======== Recorded data ========

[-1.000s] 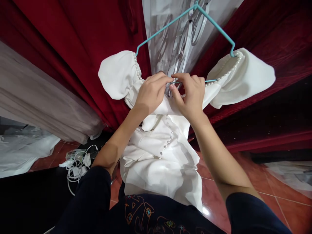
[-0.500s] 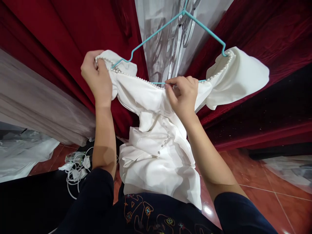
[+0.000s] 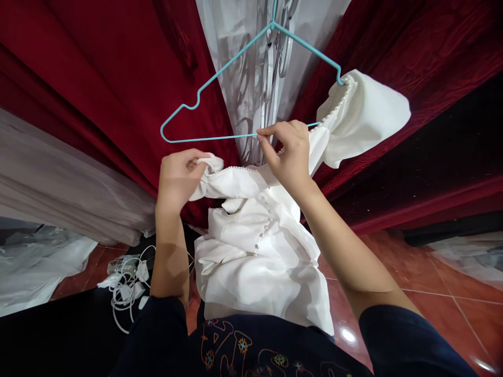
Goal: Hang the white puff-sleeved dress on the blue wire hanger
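A white dress [image 3: 259, 272] with a pearl-beaded neckline and a row of small buttons hangs bunched in front of me. Its right sleeve [image 3: 369, 120] still sits over the right arm of a light-blue hanger [image 3: 231, 62]. The hanger's left end is bare. My left hand [image 3: 181, 175] is closed on the dress's left sleeve [image 3: 212, 166], below the hanger's bottom bar. Between thumb and fingers, my right hand [image 3: 288, 152] pinches the hanger's bottom bar near its middle, with dress fabric just beneath.
Dark red curtains [image 3: 118, 68] hang on both sides, with a white ornate metal frame [image 3: 267, 89] between them. At lower left, white cables [image 3: 126, 293] lie beside a black surface [image 3: 58, 330]. White tulle [image 3: 39, 256] spreads at far left over the red tiled floor [image 3: 432, 314].
The left sleeve has come off the hanger's left end. My left hand has moved down and right with it. The hanger and right sleeve have shifted left in view.
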Available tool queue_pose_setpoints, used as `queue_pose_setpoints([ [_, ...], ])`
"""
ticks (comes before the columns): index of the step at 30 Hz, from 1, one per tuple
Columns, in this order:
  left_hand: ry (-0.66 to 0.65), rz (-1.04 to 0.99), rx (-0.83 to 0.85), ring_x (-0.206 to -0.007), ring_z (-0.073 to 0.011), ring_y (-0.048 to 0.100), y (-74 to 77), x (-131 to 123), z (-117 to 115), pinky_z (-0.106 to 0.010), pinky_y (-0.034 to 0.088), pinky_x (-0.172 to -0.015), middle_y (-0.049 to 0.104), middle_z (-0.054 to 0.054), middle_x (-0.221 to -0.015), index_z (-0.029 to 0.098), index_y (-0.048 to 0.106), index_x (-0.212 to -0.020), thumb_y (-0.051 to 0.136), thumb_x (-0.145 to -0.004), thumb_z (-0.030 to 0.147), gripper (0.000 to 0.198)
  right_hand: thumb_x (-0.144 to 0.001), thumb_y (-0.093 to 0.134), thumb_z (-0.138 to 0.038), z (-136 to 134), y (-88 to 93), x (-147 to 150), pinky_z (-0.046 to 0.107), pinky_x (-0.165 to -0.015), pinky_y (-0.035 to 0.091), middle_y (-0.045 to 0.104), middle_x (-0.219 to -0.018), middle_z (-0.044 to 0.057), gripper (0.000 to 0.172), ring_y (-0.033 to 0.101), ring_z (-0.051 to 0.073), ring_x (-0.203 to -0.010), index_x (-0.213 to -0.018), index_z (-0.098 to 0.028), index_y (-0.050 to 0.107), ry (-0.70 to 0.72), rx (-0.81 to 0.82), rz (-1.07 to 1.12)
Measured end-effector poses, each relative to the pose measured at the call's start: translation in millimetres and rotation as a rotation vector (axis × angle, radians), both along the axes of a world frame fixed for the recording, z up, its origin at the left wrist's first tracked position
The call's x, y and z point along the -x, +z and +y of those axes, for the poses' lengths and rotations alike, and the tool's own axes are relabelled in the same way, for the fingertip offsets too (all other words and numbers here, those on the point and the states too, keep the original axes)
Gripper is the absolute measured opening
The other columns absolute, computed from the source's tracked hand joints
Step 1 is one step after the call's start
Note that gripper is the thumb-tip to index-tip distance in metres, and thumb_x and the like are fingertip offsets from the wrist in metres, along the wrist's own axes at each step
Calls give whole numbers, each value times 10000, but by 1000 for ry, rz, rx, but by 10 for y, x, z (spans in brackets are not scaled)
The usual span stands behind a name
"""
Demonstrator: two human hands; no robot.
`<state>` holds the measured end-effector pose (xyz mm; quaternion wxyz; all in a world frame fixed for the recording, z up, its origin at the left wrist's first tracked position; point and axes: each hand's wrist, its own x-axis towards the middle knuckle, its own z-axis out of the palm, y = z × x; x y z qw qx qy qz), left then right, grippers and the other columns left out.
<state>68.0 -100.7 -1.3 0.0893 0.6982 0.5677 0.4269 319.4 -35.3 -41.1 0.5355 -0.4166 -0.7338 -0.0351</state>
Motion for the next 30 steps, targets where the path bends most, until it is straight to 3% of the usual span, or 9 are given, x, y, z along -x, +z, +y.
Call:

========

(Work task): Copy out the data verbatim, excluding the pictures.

(Result of the task):
[-1.000s] 
[-0.500s] 
[+0.000s] 
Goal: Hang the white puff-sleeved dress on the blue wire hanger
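A white dress [image 3: 259, 272] with a pearl-beaded neckline and a row of small buttons hangs bunched in front of me. Its right sleeve [image 3: 369, 120] still sits over the right arm of a light-blue hanger [image 3: 231, 62]. The hanger's left end is bare. My left hand [image 3: 181, 175] is closed on the dress's left sleeve [image 3: 212, 166], below the hanger's bottom bar. Between thumb and fingers, my right hand [image 3: 288, 152] pinches the hanger's bottom bar near its middle, with dress fabric just beneath.
Dark red curtains [image 3: 118, 68] hang on both sides, with a white ornate metal frame [image 3: 267, 89] between them. At lower left, white cables [image 3: 126, 293] lie beside a black surface [image 3: 58, 330]. White tulle [image 3: 39, 256] spreads at far left over the red tiled floor [image 3: 432, 314].
The left sleeve has come off the hanger's left end. My left hand has moved down and right with it. The hanger and right sleeve have shifted left in view.
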Available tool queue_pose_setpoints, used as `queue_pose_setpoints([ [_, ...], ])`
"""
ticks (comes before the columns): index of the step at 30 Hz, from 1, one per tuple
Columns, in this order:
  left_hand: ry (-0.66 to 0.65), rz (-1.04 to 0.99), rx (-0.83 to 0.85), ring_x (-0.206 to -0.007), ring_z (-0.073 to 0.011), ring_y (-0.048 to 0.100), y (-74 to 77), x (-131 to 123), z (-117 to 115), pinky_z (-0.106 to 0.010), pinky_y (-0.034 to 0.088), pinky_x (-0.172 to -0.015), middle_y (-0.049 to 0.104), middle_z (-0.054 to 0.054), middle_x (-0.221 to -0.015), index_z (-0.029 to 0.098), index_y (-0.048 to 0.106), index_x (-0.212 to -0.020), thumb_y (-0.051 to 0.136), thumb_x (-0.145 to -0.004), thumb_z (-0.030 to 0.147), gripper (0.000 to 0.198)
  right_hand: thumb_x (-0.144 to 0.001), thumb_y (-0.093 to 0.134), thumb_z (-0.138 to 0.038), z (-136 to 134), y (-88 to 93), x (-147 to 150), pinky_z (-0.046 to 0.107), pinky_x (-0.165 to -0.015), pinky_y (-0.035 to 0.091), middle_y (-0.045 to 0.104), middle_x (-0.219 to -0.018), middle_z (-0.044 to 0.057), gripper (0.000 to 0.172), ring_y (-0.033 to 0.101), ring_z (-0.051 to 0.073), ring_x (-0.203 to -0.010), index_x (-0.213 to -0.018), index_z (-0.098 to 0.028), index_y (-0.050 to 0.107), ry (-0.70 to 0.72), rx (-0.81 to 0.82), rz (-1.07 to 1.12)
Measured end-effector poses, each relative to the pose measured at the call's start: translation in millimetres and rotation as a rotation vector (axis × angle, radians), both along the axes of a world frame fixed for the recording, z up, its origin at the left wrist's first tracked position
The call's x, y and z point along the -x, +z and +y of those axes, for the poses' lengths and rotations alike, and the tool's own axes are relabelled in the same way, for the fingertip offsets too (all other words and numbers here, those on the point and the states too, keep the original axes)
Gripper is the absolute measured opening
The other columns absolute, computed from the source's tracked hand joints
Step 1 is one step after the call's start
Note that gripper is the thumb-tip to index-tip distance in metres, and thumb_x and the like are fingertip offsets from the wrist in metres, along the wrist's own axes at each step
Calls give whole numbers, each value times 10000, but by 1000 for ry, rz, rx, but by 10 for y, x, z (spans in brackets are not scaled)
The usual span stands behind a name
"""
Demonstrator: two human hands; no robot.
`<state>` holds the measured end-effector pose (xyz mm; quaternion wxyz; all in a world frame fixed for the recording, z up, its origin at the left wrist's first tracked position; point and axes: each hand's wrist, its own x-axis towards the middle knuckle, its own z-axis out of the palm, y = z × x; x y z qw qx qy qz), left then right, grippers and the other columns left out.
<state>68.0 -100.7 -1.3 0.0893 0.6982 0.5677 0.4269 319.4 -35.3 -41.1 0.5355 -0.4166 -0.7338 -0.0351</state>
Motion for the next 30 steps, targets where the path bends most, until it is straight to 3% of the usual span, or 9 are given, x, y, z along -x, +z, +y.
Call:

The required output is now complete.